▸ **Instructions to follow**:
An exact copy of the data is required, with no pictures in it.

▸ **The data**:
════════════════

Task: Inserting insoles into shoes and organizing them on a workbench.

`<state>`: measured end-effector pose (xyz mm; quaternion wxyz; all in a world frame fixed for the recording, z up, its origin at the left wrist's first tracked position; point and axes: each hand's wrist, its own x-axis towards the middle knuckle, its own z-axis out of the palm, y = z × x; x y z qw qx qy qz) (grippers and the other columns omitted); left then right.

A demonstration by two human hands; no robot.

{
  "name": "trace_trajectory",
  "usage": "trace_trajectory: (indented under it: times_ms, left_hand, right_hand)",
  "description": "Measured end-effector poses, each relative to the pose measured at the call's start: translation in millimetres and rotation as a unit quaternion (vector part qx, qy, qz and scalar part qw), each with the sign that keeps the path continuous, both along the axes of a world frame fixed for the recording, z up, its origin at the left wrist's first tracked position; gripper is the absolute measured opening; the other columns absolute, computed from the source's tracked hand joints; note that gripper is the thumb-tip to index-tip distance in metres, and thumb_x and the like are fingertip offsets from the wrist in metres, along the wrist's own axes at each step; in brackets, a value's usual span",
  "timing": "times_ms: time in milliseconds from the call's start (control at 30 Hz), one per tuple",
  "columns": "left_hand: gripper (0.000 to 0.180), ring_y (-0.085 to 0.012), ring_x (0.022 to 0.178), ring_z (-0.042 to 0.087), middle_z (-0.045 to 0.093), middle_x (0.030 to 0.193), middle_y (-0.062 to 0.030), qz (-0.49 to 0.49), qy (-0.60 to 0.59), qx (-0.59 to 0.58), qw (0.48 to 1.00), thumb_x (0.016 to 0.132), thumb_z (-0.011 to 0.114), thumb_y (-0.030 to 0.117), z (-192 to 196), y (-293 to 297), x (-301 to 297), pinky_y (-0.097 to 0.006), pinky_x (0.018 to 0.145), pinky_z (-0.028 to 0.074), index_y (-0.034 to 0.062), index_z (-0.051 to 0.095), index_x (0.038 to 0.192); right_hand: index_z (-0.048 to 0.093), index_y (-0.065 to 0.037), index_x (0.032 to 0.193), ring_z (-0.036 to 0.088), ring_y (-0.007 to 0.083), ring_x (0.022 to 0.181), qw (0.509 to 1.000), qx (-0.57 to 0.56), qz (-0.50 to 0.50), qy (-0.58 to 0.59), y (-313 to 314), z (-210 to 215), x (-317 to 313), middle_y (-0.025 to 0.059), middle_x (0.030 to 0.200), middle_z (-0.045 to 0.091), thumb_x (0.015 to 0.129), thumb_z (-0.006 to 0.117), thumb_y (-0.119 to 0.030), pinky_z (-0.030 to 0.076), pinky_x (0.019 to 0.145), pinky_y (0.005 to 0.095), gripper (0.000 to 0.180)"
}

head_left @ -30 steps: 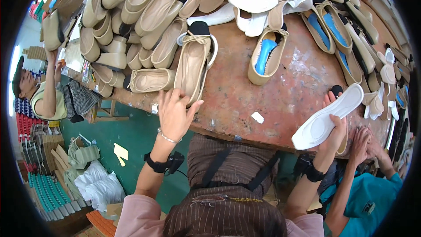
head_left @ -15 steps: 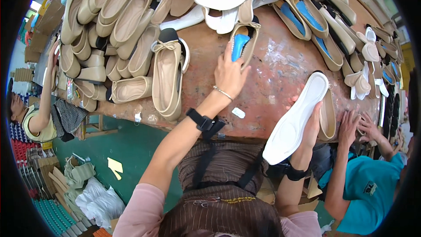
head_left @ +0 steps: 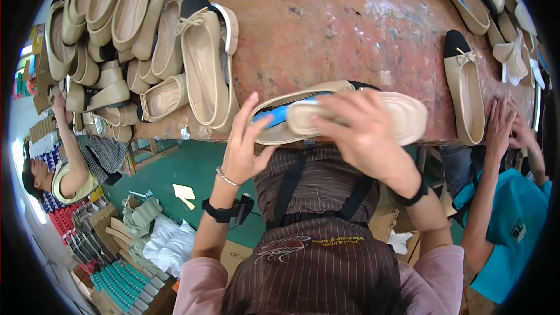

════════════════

▸ **Answer for this exercise**:
Task: Inserting insoles into shoes and organizing them on a workbench.

`<state>`: measured end-effector pose (xyz mm; quaternion wxyz; all in a world frame fixed for the recording, z up, its origin at the left wrist's first tracked position; point and axes: each hand's wrist, its own x-axis towards the middle knuckle, its own z-axis out of the palm, y = z × x; x y z qw qx qy qz) (grippers and the other columns omitted); left then right.

A demonstration by two human hands; no robot.

{
  "name": "trace_trajectory",
  "usage": "trace_trajectory: (indented under it: times_ms, left_hand, right_hand)",
  "description": "Measured end-effector poses, each relative to the pose measured at the call's start: translation in millimetres and rotation as a unit quaternion (vector part qx, qy, qz and scalar part qw), each with the sign that keeps the path continuous, both along the axes of a world frame fixed for the recording, z up, its origin at the left wrist's first tracked position; gripper is the absolute measured opening; the other columns absolute, computed from the source's tracked hand joints; note that gripper is the thumb-tip to index-tip distance in metres, and thumb_x and the like are fingertip offsets from the wrist in metres, along the wrist's own axes at each step; in brackets, a value's usual span",
  "timing": "times_ms: time in milliseconds from the call's start (control at 30 Hz), one per tuple",
  "columns": "left_hand: gripper (0.000 to 0.180), ring_y (-0.085 to 0.012), ring_x (0.022 to 0.178), ring_z (-0.042 to 0.087), middle_z (-0.045 to 0.093), middle_x (0.030 to 0.193), middle_y (-0.062 to 0.030), qz (-0.49 to 0.49), qy (-0.60 to 0.59), qx (-0.59 to 0.58), qw (0.48 to 1.00), thumb_x (0.016 to 0.132), thumb_z (-0.011 to 0.114), thumb_y (-0.030 to 0.117), z (-192 to 196), y (-293 to 297), x (-301 to 297), pinky_y (-0.097 to 0.006), pinky_x (0.018 to 0.145), pinky_z (-0.028 to 0.074), index_y (-0.034 to 0.062), index_z (-0.051 to 0.095), index_x (0.038 to 0.192); right_hand: index_z (-0.048 to 0.093), index_y (-0.065 to 0.037), index_x (0.032 to 0.193), ring_z (-0.036 to 0.088), ring_y (-0.007 to 0.083), ring_x (0.022 to 0.181), qw (0.509 to 1.000), qx (-0.57 to 0.56), qz (-0.50 to 0.50), qy (-0.58 to 0.59), y (-313 to 314), z (-210 to 215), x (-317 to 313), middle_y (-0.025 to 0.059), middle_x (0.030 to 0.200), middle_z (-0.045 to 0.091), thumb_x (0.015 to 0.129), thumb_z (-0.006 to 0.117), thumb_y (-0.119 to 0.030), pinky_z (-0.030 to 0.076), pinky_x (0.019 to 0.145), pinky_y (0.005 to 0.095), gripper (0.000 to 0.180)"
}

head_left @ -30 steps: 
head_left @ -15 steps: 
head_left @ +0 steps: 

This exercise requires no further output.